CANADY v. COLOMBANI
This text of CANADY v. COLOMBANI (CANADY v. COLOMBANI) is published on Counsel Stack Legal Research, covering District Court, N.D. Florida primary law. Counsel Stack provides free access to over 12 million legal documents including statutes, case law, regulations, and constitutions.
Opinion
IN THE UNITED STATES DISTRICT COURT NORTHERN DISTRICT OF FLORIDA TALLAHASSEE DIVISION
CORNELIUS CANADY,
Plaintiff,
v. Case No.: 4:18cv538-MW/MAF
DOCTOR COLOMBANI,
Defendant. _________________________/
ORDER ACCEPTING REPORT AND RECOMMENDATION
This Court has considered, without hearing, the Magistrate Judge's Report and Recommendation, ECF No. 84, and has also reviewed de novo Defendant’s objections, ECF No. 85. Defendant objects to the denial of summary judgment as to the § 1983 excessive force claim. I agree with the Magistrate Judge’s recommendation to deny Defendant’s motion for summary judgment as to this claim because there is a genuine dispute of material fact as to whether Defendant used excessive force against Plaintiff. Only three of Defendant’s objections warrant discussion—first, that Plaintiff’s testimony constitutes conclusory, self-serving statements insufficient to defeat summary judgment; second, that Plaintiff has failed to establish the alleged force was more than de minimis; and third, that Defendant was not acting under color of law when he allegedly struck Plaintiff. As to whether there exists a genuine dispute of material fact that Defendant used excessive force, Defendant is reminded that he “continues to shoulder the initial
burden of production in demonstrating the absence of any genuine issue of material fact,” regardless of whether Plaintiff responds to Defendant’s motion. Reese v. Herbert, 527 F.3d 1253, 1268 (11th Cir. 2008). Here, Defendant attached excerpts
of Plaintiff’s sworn deposition testimony and cited those portions where Plaintiff testified that Defendant “lost his temper” and struck Plaintiff in the face while providing medical treatment to Plaintiff. See, e.g., ECF No. 82 at 5. This Court understands the merits of Plaintiff’s excessive force claim requires a fact-specific
inquiry that depends on the allegations. But just because Plaintiff testified to his version of events during a sworn deposition does not disqualify those facts as conclusory self-serving statements. Moreover, Defendant does not show Plaintiff’s
testimony is blatantly contradicted by the record. See Joassin v. Murphy, 661 F. App’x 558, 559-60 (11th Cir. 2016) (holding that state prisoner’s sworn testimony creates genuine issue of material fact as to whether officers applied force maliciously for the purpose of causing harm notwithstanding officers’ competing affidavits).

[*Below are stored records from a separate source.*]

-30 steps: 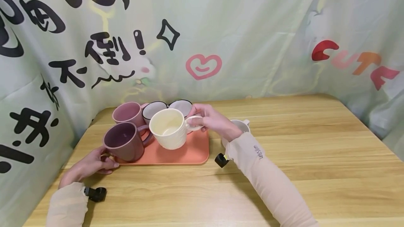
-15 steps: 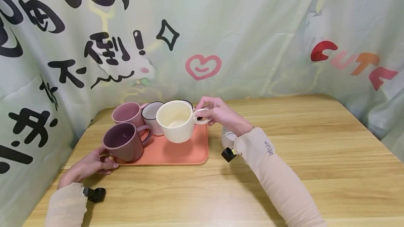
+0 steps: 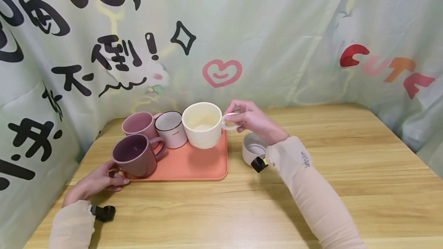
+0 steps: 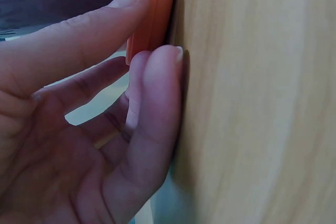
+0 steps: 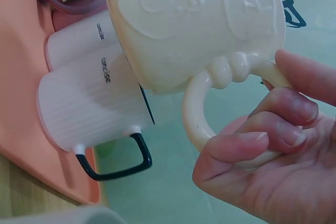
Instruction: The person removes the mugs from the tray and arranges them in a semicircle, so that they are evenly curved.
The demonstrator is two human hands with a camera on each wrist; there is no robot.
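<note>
My right hand [image 3: 257, 120] grips the handle of a cream mug [image 5: 199, 24] with raised relief. In the head view that mug is held upright above the right back part of a coral tray [image 3: 187, 170]. Behind it, one of two white dark-rimmed mugs is hidden in the head view; the other white mug [image 3: 172, 131] shows beside it. On the tray's left stand a dark mauve mug [image 3: 136, 156] and, behind it, a pink mug [image 3: 138, 123]. At the front left corner my left hand [image 3: 98, 180] pinches the tray's rim, thumb against the orange edge [image 4: 157, 11].
A pale grey-white cup [image 3: 250, 151] stands on the wooden table [image 3: 332, 156] to the right of the tray, partly behind my right wrist. A printed curtain [image 3: 277, 49] hangs along the back and left of the table.
My right hand has carried the cream mug rightward and towards the back, uncovering the left white mug and more of the grey-white cup. The left hand has stayed at the tray corner.
</note>
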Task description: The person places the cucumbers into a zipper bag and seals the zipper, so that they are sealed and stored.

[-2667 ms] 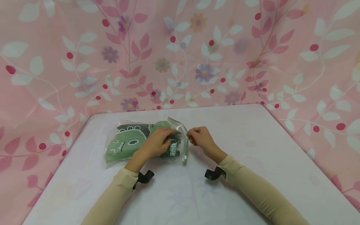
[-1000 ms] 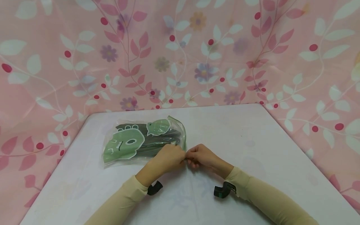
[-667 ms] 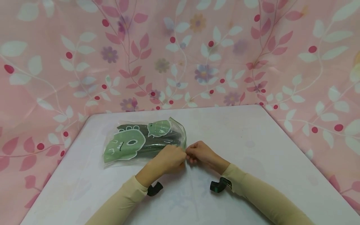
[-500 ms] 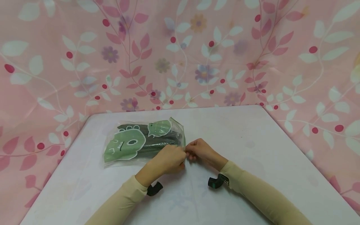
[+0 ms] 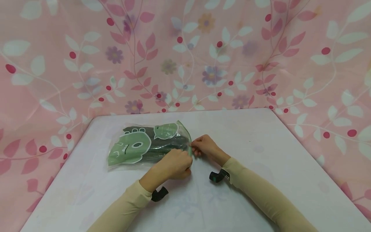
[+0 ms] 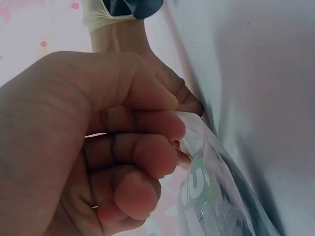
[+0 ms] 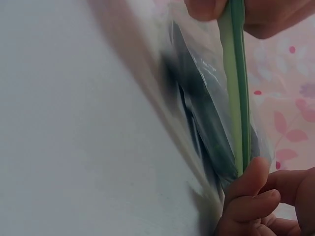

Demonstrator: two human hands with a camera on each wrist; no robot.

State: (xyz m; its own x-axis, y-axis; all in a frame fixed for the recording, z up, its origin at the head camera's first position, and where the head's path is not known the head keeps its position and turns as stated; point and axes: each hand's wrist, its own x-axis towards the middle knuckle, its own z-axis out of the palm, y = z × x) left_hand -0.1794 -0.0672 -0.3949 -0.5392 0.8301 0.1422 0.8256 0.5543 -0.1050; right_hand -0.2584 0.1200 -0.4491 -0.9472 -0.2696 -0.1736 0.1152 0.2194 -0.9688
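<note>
A clear plastic zip bag (image 5: 162, 146) with green cartoon prints lies on the table, something dark folded inside it. Its green zip edge (image 7: 239, 93) faces right. With curled fingers my left hand (image 5: 175, 163) pinches the near corner of that edge; in the left wrist view, the thumb and forefinger of the left hand (image 6: 113, 132) press the clear plastic between them. Further along the same edge, my right hand (image 5: 207, 147) pinches the zip strip between thumb and fingers, as the right hand (image 7: 256, 201) also shows in the right wrist view. No slider can be made out.
The table (image 5: 261, 193) is covered by a white cloth. A pink floral curtain (image 5: 185, 58) hangs behind and along both sides. Each wrist carries a black camera mount (image 5: 218, 176).
Earlier my left hand lay over the bag; it came down to the near corner and stays there. My right hand met it there, then slid away from me along the zip edge.
</note>
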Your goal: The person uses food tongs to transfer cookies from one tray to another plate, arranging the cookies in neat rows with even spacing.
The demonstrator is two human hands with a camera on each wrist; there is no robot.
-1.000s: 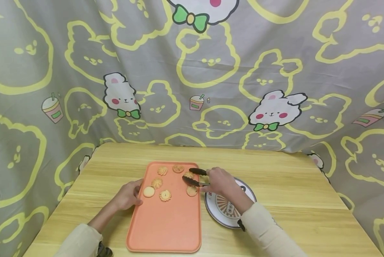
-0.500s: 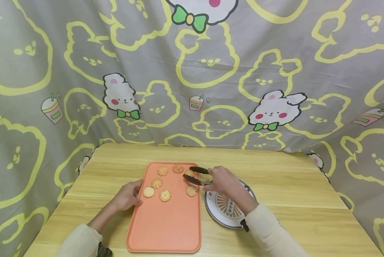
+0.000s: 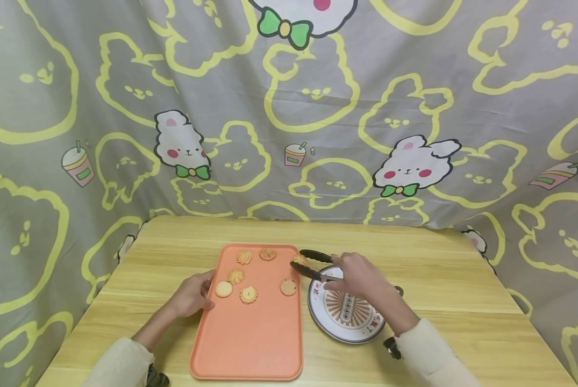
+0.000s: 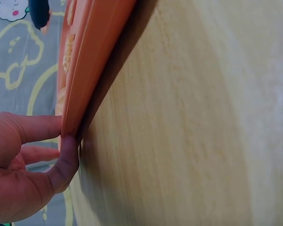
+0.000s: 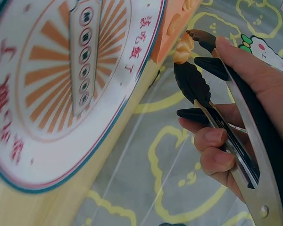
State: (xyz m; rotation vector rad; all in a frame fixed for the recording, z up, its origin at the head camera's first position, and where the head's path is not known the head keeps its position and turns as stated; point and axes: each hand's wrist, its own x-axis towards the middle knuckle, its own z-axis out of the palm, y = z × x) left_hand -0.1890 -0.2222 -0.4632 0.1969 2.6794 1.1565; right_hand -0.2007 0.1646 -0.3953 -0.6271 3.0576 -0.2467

Turning next to Defendant’s objection that the alleged use of force was merely de minimis, this Court reminds Defendant that Hoever precludes a finding that Plaintiff has not suffered the requisite injury for punitive damages—the only category of damages that Plaintiff seeks. See Hoever v. Marks, 993 F.3d 1353 (11th Cir. 2021); ECF No. 1 at 6.
Finally, Defendant argues that because the Defendant is not authorized by law to use force like a correctional officer, such conduct is not within Defendant’s purview as a prison doctor and thus does not translate into state action for purposes
of Plaintiff’s claim. This Court agrees that simply because a prison doctor strikes a prisoner in a prison-medical setting, this does not automatically constitute state action for a § 1983 claim. For example, a doctor walking down a hallway who punches a prisoner simply because he dislikes prisoners is arguably not a “state
actor.” Here, however, Defendant was providing care to Plaintiff at the time the alleged force was used. If this Court were to accept Defendant’s cramped view of state action, a doctor who gratuitously twists a prisoner’s broken limb or maliciously
pokes a prisoner’s open wound while providing medical treatment would be immune from liability under § 1983. But this is not the law. I agree with the Magistrate Judge’s conclusion that a reasonable jury could find that the force Defendant allegedly employed was malicious or sadistic and that punching a prisoner who is
receiving medical care is repugnant to the conscience of mankind. Accordingly, IT IS ORDERED:
The report and recommendation, ECF No. 84, is accepted and adopted, over the Defendant’s objections, as this Court’s opinion. Defendant’s motion for summary judgment, ECF No. 82, is GRANTED in part and DENIED in part.
Defendant is entitled to summary judgment as to Plaintiff’s claim for the denial of medical care. However, Defendant is not entitled to summary judgment as to Plaintiff’s excessive-force claim. This case is REMANDED for further proceedings on the surviving Eighth Amendment claim. This Court does not direct entry of partial
judgment on the issues decided in this Order under Rule 54(b). SO ORDERED on August 23, 2021.